MONDE Moyen-Orient

L’ONU exige l’accès des enquêteurs à Gaza face aux milliers de disparus

L’ONU exige l’accès des enquêteurs à Gaza face aux milliers de disparus
L’ONU exige l’accès des enquêteurs à Gaza face aux milliers de disparus

Le bureau des droits de l’Homme de l’ONU réclame qu’Israël autorise des enquêteurs internationaux à se rendre dans l’ensemble de Gaza, où plus de 630 corps ont été exhumés depuis novembre dernier et où quelque 8 000 personnes demeurent portées disparues sous les décombres.

Près de trois ans après le début de la guerre, la récupération de restes humains dans les ruines de Gaza se poursuit, et l’ONU hausse le ton. Son bureau des droits de l’Homme juge indispensable que les enquêteurs internationaux puissent accéder à toutes les parties du territoire pour collecter des preuves, une demande adressée directement à Israël.

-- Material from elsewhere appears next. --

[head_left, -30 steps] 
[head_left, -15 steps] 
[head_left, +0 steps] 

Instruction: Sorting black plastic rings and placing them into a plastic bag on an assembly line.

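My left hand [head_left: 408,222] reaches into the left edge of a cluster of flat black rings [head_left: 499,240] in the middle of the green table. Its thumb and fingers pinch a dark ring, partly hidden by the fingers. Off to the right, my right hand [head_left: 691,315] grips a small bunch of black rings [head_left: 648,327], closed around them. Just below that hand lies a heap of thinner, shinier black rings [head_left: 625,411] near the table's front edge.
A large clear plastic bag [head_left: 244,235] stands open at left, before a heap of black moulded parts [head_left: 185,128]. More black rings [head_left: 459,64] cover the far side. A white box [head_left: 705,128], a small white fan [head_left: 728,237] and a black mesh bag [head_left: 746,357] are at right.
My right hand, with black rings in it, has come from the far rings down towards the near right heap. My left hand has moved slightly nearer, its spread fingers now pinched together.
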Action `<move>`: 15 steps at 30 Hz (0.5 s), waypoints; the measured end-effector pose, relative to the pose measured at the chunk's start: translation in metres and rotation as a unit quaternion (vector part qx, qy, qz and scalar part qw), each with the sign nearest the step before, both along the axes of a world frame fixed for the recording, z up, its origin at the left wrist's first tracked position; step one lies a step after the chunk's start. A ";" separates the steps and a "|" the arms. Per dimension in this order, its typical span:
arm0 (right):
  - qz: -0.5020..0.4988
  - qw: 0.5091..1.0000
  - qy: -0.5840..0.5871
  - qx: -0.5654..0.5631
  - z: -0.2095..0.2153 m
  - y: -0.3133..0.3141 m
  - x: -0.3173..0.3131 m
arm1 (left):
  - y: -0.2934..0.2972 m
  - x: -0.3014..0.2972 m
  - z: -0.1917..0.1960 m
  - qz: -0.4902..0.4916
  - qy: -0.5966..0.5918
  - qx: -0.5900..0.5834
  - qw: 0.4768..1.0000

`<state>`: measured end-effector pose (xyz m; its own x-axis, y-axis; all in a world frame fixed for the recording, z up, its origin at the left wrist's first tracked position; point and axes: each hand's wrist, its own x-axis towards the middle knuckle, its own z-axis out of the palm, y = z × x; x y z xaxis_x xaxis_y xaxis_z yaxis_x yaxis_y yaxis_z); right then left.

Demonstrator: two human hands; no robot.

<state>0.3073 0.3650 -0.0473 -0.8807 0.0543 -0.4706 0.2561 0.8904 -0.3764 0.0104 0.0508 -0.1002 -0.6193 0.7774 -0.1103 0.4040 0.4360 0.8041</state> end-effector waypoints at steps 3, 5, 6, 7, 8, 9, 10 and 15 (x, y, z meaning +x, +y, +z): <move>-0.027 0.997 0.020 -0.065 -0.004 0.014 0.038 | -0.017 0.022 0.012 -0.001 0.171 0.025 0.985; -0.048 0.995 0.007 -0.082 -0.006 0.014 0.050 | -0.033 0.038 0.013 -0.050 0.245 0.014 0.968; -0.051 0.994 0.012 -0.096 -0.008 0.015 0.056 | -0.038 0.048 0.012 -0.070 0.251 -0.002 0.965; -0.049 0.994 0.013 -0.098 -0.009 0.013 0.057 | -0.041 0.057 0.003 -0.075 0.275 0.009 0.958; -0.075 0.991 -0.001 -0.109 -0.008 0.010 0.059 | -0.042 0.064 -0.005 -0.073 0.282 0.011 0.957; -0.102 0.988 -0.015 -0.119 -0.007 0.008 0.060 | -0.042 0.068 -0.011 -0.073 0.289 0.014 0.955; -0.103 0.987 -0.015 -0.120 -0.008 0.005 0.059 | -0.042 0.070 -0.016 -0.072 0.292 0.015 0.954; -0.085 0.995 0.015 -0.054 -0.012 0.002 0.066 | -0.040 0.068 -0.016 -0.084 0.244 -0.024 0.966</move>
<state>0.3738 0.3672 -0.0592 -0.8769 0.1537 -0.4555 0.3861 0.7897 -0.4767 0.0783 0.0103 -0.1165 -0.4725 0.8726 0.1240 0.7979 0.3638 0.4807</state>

Le haut responsable des droits de l’Homme de l’ONU, Volker Türk, a tiré la sonnette d’alarme dans un communiqué : « Les restes de ce qui semble être des familles entières sont désormais exhumés dans des endroits qui ont été pulvérisés par les attaques israéliennes. » Il a averti que ces découvertes ne constituent probablement « que la partie émergée de l’iceberg », rappelant qu’une grande partie de Gaza a été rasée par des bombardements ou des opérations de démolition menées avec des engins lourds et des explosifs.

La situation sur le terrain reste préoccupante. « Aujourd’hui, de nombreuses zones de Gaza où l’armée israélienne est déployée continuent d’être nivelées par des bulldozers, sans égards pour les morts ensevelis sous les décombres », a-t-il ajouté. Selon les données de l’ONU, jusqu’à 82 % de la bande de Gaza a été réduit en ruines durant le conflit.

La défense civile palestinienne fait état de plus de 630 corps et restes dégagés sous des bâtiments effondrés depuis le seul mois de novembre dernier. L’ONU estime par ailleurs que plus de 8 000 personnes sont toujours ensevelies sous les décombres, un chiffre qui illustre l’ampleur encore mal mesurée de la destruction. La majorité des corps retrouvés seraient ceux de femmes et d’enfants, ce qui, selon l’organisation, renforce la probabilité que des crimes de guerre aient été commis lors des opérations militaires israéliennes.

Volker Türk a appelé à ce que « tous les efforts possibles soient faits pour documenter et identifier ces victimes, préserver les informations médico-légales et les échantillons biologiques, consigner les lieux de leur inhumation et informer leurs familles ». Il a mis en garde : « La découverte de nombreux restes sous les décombres à Gaza-ville ravive les préoccupations concernant des crimes de guerre et d’autres crimes atroces. »

La guerre a débuté après l’attaque du Hamas contre Israël le 7 octobre 2023, qui a causé la mort d’au moins 1 195 personnes selon les chiffres officiels israéliens. La campagne militaire qui a suivi a, selon le ministère de la santé de Gaza, tué plus de 73 000 Palestiniens au total, dont plus de 1 350 depuis la signature d’un cessez-le-feu en octobre dernier. Pour les gouvernements européens, l’appel de l’ONU accroît la pression sur Israël en faveur d’une enquête indépendante, alors que l’ampleur des pertes civiles continue d’être révélée.